## DATA
- - -
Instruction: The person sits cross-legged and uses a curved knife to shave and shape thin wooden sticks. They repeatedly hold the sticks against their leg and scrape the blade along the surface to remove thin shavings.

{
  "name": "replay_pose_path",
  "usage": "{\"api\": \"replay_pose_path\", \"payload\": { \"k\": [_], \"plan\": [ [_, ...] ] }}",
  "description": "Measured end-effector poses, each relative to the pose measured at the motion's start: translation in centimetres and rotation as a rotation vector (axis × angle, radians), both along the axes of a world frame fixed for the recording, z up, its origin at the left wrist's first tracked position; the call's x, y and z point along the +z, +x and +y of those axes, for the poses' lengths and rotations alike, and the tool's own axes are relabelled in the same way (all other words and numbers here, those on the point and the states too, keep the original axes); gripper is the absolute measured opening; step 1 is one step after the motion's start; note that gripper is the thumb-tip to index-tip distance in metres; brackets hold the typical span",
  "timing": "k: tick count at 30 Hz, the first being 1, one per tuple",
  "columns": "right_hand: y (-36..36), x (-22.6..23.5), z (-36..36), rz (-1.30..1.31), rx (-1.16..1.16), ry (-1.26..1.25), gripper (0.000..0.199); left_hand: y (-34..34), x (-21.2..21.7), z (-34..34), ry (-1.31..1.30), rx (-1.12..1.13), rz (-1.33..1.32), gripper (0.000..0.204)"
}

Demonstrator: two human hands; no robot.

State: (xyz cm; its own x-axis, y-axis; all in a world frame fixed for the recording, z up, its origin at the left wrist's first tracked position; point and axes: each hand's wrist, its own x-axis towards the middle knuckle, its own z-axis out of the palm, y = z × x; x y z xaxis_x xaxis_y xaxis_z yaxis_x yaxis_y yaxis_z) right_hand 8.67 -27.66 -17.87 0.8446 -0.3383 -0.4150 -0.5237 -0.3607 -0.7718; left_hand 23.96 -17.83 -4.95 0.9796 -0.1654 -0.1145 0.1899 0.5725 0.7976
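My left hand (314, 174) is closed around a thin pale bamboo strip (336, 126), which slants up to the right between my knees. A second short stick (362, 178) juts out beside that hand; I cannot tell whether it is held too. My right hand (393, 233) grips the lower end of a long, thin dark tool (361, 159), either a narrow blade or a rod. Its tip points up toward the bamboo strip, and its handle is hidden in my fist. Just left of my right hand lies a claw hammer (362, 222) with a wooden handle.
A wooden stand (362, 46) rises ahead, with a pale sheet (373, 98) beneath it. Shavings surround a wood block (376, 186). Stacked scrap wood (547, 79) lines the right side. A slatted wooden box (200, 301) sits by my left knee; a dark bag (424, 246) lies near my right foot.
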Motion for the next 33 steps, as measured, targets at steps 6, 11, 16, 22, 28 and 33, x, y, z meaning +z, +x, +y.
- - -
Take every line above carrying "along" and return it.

Instruction: The person sits cross-legged and uses a curved knife to shave and shape thin wooden sticks. They repeatedly hold the sticks against their leg and scrape the blade along the surface to remove thin shavings.
  "description": "Measured end-effector poses, each relative to the pose measured at the motion's start: translation in centimetres and rotation as a rotation vector (axis × angle, radians), both along the axes of a world frame fixed for the recording, z up, its origin at the left wrist's first tracked position; the call's x, y and z point along the +z, +x and +y of those axes, for the poses' lengths and rotations alike, and the tool's own axes are relabelled in the same way (all other words and numbers here, those on the point and the states too, keep the original axes); gripper is the absolute measured opening; step 1 is one step after the motion's start; note that gripper is the thumb-tip to index-tip distance in metres; brackets hold the typical span",

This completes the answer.